7. traitement des résultats

  1. Ouvrir un fichier de feuille de calcul pour la protéine totale exécuter dans le Western automatisé exécuter fichier et fournir un numéro d’identification.
  2. Ouvrez le fichier d’exécution de l’analyse de la protéine totale dans la page d’analyse sur le mode de la courbe et marquer tous les pics dans les capillaires. Ensuite, copier et coller dans la feuille de calcul et les aires sous la courbe de tous les pics enregistrés dans le capillaire tout la somme.

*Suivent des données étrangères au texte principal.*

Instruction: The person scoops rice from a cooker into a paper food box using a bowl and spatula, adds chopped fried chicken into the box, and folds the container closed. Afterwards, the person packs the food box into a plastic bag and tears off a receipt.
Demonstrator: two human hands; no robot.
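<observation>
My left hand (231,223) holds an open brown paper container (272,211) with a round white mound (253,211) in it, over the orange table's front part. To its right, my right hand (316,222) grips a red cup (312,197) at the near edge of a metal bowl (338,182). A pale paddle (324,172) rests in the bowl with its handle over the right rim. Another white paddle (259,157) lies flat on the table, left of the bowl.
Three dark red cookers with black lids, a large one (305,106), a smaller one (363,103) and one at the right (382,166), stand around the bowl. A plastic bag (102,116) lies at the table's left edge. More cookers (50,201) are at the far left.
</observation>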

  3. Dans une colonne séparée, organiser la quantité totale de protéines pour chaque colonne avec capillaires numéros, noms des noyaux respectifs de cerveau et les numéros d’identification des dossiers d’exécution.
  4. Ouvrez une feuille de calcul pour l’antigène p-eIF2a et dans une seule colonne, inscrire l’aire sous la courbe de chaque capillaire-by-side avec son nombre capillaire respectif, le nom du noyau du cerveau et numéro d’identification du fichier exécution.
  5. Copiez la colonne de protéines totales (parallèle aux quantités courbe p-eIF2a) dans une troisième feuille de calcul et de calculer la p-eIF2a:total rapports de protéine dans une troisième colonne.
  6. Recueillir les résultats des étapes 4 à 6 pour chaque noyau de cerveau, répartissez-les dans les groupes de noyaux et générer un graphique à barres.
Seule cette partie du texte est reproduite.